Maasai Beliefs and Their Culture
Maasai Religious Beliefs
The Maasai beliefs when it comes to God is ‘Nkai’, a God who is omnipresent, although they are incapable of knowing his shape or intent, he may be thought to have the same characteristics as a very old man. Respect, the knowledge that comes from living many years and its cultural ability to bless and curse magnify this all-powerful and all-knowing God.
The existence of Maasai beliefs in magic manifests itself especially in times of disaster and self-sacrifice, some elders are thought to be witches and have been feared for their cunning habits of praying for evil people, loving competition and hating the success of their peers.
Followers of Maasai Beliefs
A widespread concern about magic inside Maasai religion and beliefs involves the Loonkidigi’s prophetic lineage. In each area there is a prophet who often helps his participants deal with the occult by giving them protective medicine and advice for their cultural celebrations. The prophet is feared and regarded as a god-man believing that he has the ability to see everything and so his ability to deal with magic is thought to be due to his knowledge of magic like the Loonkidongi, there are popular and strange views against other members of these clans. Loonkidongi often live
in small colonies on the borders that are in the middle of tribal areas, where they are suspected of setting aside a place of reproduction for dissatisfied people, bewitching among themselves and even secretly selling evil charms to Maasai witches.
Maasai Cultural Beliefs
There are several ceremonies that follow when the warriors enter the group of elders. The first part of this ceremony is the Eunoto ceremony, where the warriors are promoted to the rank of senior warriors. To attend this ceremony these warriors leave their villages and form one village. Led by a traditional leader (olotuno), who in Maasai beliefs is sometimes thought to carry their curses and so it is predicted that he will die prematurely or live a life of poverty. After Eunoto each hero returns to the village to his father accompanied by his mother. The second part of reaching age ceremonies is called the olghesher, where these warriors join hands left and right and are elevated to the status of old age. Together they are empowered to bless and curse and become overseers of the next generation of age groups.
This culture related Maasai beliefs in terms of age worshipping are also used to unite the Maasai federation as people. The parts of Keekonyukie in the north and Kisonko in the south, each have a major role to play in uniting the Maasai through this age system. Towards this time of reaching age, all the Maasai usually head north in anticipation of receiving a signal from Keekonyukie, boys from the north hold a contest that involves competing for a bullhorn, as soon as this cultural event is over then this age group is sworn in and reunited with other parts of the tribe. Twenty-five years later Kisonko is responsible for making the olghesher promoted and giving a special name to this age group that will be accepted and used by all Maasai. At the same time, other groups within the tribe have to wait their turn before they can follow. These two cultural approaches are alternating between north and south, and between the union of fire sticks (age groups) that are repeated every fifteen years, and provide direction at proper timing and area to the Maasai, after completing their training of life as individuals and to promote their unity.

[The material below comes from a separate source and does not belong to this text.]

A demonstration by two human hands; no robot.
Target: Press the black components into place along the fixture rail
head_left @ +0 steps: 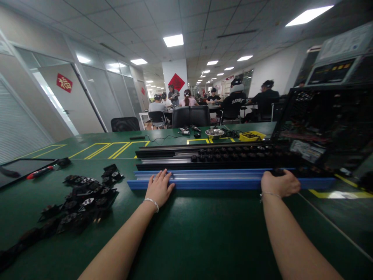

Women‘s ceremonies are held specifically due to their concerns about fertility issues, and in these times their dance is a very important part of the ceremony. These dances sometimes end with acts of anger and even violence against the elderly, also these dances provide an opportunity to change the existing domestic violence cases against women. Even elders of the Maasai beliefs, trust that these dances will solve fertility problems and restore harmony in society.
Exhibition art in the Maasai society focuses on body ornaments and necklaces worn by warriors, matching girls and young women wearing the beads (Tip: learn more about Maasai beads on our other article “What You Need to Know: Maasai Beads and Gems“) on the bride’s attire. These ornaments are very much reflected in their music and dance competitions which are very popular in their community. The elders do not take part in these dances, but they give voice and gestures that define their expressions as they match the rhythms of the dance, attracting the audience by showing the proud styles they learned during their youth dances as warriors.
Despite the prophecies, the younger members of the Loonkidongi clan serve as traditional healers and in the Maasai beliefs it is believed that they have the ability to detect diseases and causes of miscarriages, provide medicines and various traditional remedies. Their secrets are kept secret from other Maasai and are associated with various toxins that are within their magical powers, should they be outraged.
Maasai Tribe Beliefs on Death and After Life
The Maasai do not have a culture of doing funerals for those who pass and also the Maasai beliefs show that they do not believe in life after death. However, for a parent to leave heirs signifies he has lived a life of dedication in terms of taking care of family seriously, situation that gives hope for the continuation of his generation. On the other hand not leaving any heir leads to forgetfulness and looks like a curse.